To log the use of the centre you can have another table, Attendances say,
for this with the date, type of training (probably referencing yet another
table of training activities) etc. The question now arises as to what you
relate this table to in order to record who is attending. If its merely to
record the adult attending, and you infer from this that they are accompanied
by the children you've already assigned to them (a risky assumption I'd say),
then you simply need a foreign key AdultID referencing the key of Adults. If
it’s the adult and the actual accompanying children being logged then you
again have a many to many relationship, this time between Attendances and
Custodianship, so another table is necessary, AttendancePeople say. As
before this will have foreign keys referencing the primary keys of each
referenced table.

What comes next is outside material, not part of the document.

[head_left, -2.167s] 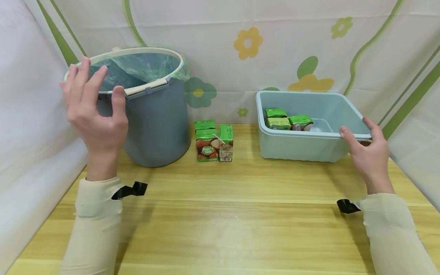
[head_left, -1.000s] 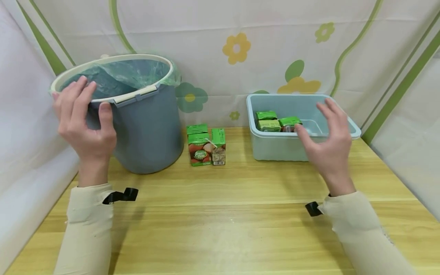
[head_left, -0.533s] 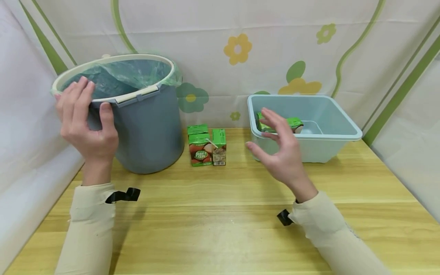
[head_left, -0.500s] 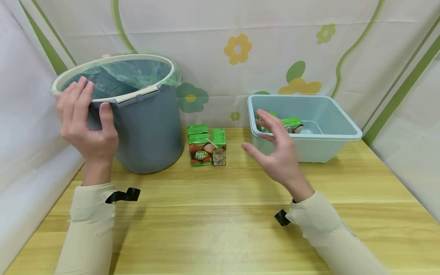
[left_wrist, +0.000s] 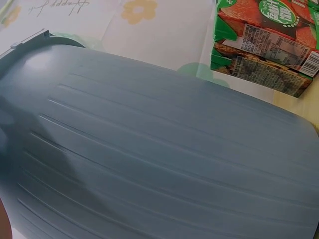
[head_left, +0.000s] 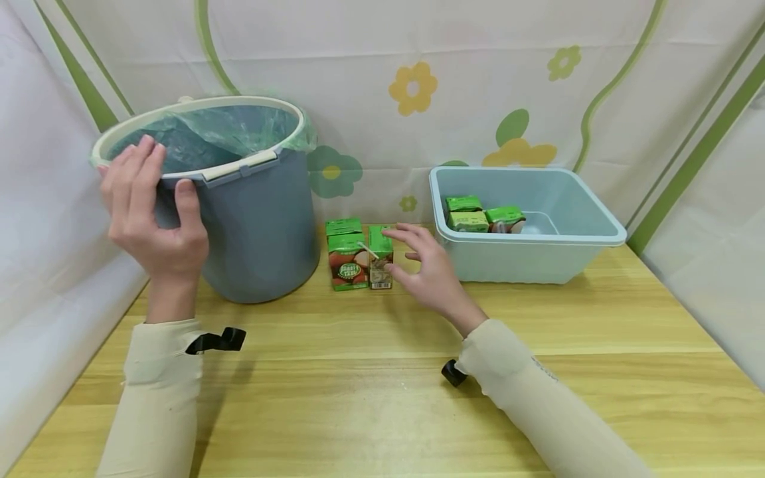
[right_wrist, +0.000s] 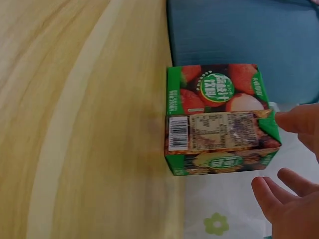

In the case of Attendances this can be an autonumber,
AttendanceID, so the foreign key in AttendancePeople would be a long integer
number AtendanceID. In the case of Custodianship, though, remember that this
has a composite primary key for AdultID and ChildID, so the foreign key in
AttendancePeople would also be a composite one of AdultID and ChildID. For
data entry in a form combo boxes can be used, set up as described above.

As you see you've now got a framework of related tables. This is the
'logical model' or 'schema' and is really just a model of that part of the
real world with which you are concerned in terms of its entity types
(modelled by tables) and the relationship types between them (in some cases
modelled by a foreign key, in others, where the relationship type is
many-to-many, by a third table which resolves the is many-to-many
relationship type into two one-to-many relationship types). You'll have
probably found it difficult to get a mental picture of this 'logical model'
from my description, but if you draw it out diagrammatically on paper with
boxes representing each table and directional line representing the
relationships between them (what's called an entity relationship diagram) you
should get a better idea of how it all fits together, particularly if you
supplement this with some background reading as Armen suggested.

You will find that you'll need other tables too, e.g. a Cities table for use
in recording addresses, which in turn might reference a Regions or States
table. The important thing is that each 'entity type' is modelled by its own
table, which is then referenced where necessary. This means that each 'fact'
is recorded only once in the database, eliminating redundancy. The process
of eliminating redundancy by 'decomposing' a table into more than one table
is known as normalization.

An example of its lack of proper normalization can be found in the sample
Northwind database's Customers table. You'll see that this has City, Region
and Country columns so we are told numerous times that São Paulo is in SP
region (as is Resende) and that SP region is in Brazil. Not only does this
require repetitive data entry, but more importantly it opens up the risk of
inconsistent data, e.g. it would be perfectly possible to put São Paulo in
California in one row and California in Ireland! Proper normalization as I
described above would prevent this as the fact that São Paulo is in SP region
would be stored only once in the database as would the fact that SP region is
in Brazil and California is in the USA.

Ken Sheridan
Stafford, England
 
C

Carlo

Belated thanks to both of you for your help on this. I was finding it
difficult to understand without the background, so have bought and read
Database Design for mere mortals. Now much much clearer. Thanks again.